Trial resumes today in the case of Joel "Keoni" Brunson, who was charged with murder in the death of 18-year-old Robert Rodemio.
On Wednesday, a prosecution witness told Circuit Court that he was just 2 feet away from Brunson when Brunson began firing a gun at Rodemio last May outside a birthday party in Ewa Villages.
Anthony Quisagan, 18, said he had known Brunson for about five years when the shooting took place and that he selected Brunsons image from a photo lineup given to him by detectives just days after the shooting.
When asked by Deputy Prosecutor Franklin Pacarro Jr. how sure he was that he had chosen the correct photograph of the gunman, Quisagan replied simply: "Sure."
Brunson, 18, is being tried on charges of second-degree murder, terroristic threatening and firearms violations in connection with the death of Rodemio .

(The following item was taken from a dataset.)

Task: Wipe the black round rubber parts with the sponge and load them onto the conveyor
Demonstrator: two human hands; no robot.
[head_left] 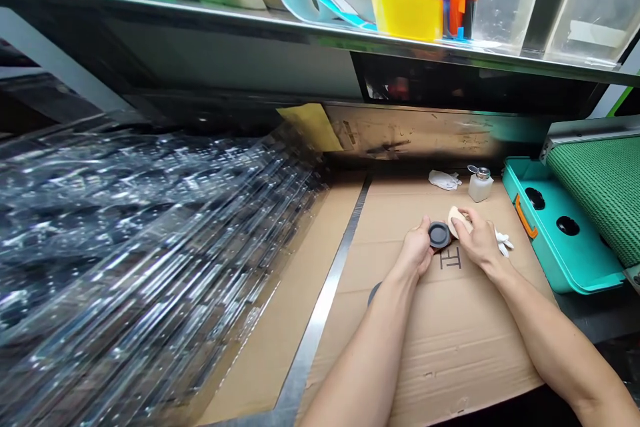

Brunsons lawyer, Myles Breiner, objected repeatedly throughout Quisagans testimony that Pacarro was reading statements from a May 26, 2000, interview between Quisagan and two Honolulu police detectives.
The statements Quisagan gave to the two detectives, and his testimony at a preliminary hearing last July that implicated Brunson in the shooting, differ substantially from what Quisagan now says is the truth about what he saw the night Rodemio was shot, Breiner said.
For example, Quisagan first told police, and so testified at the preliminary hearing, that he sat next to Rodemio in a carport of the home where the party was held the night of the shooting, that he watched as Brunson shot him, that he saw Rodemios body twist and jerk and fall to the ground after the shooting, and that he saw Brunson flee.
But during his testimony Wednesday, Quisagan said that he never saw Rodemio before the shooting, that he saw Rodemios body lying on the ground only after the shooting stopped, and that Brunson simply vanished after the shooting and that he did not see him running away.
During a discussion with Judge Michael Town without the jury present, Pacarro said he believes that Quisagan was threatened or intimidated after the preliminary hearing last July in hopes he would not testify against Brunson and thats why his present version of the events is different.
But Breiner argued strenuously that there is no evidence to suggest Brunson had anything to do with attempts to intimidate Quisagan, if there were any, and told Town that he might ask that Quisagans testimony be stricken altogether once he finishes his cross-examination of Quisagan.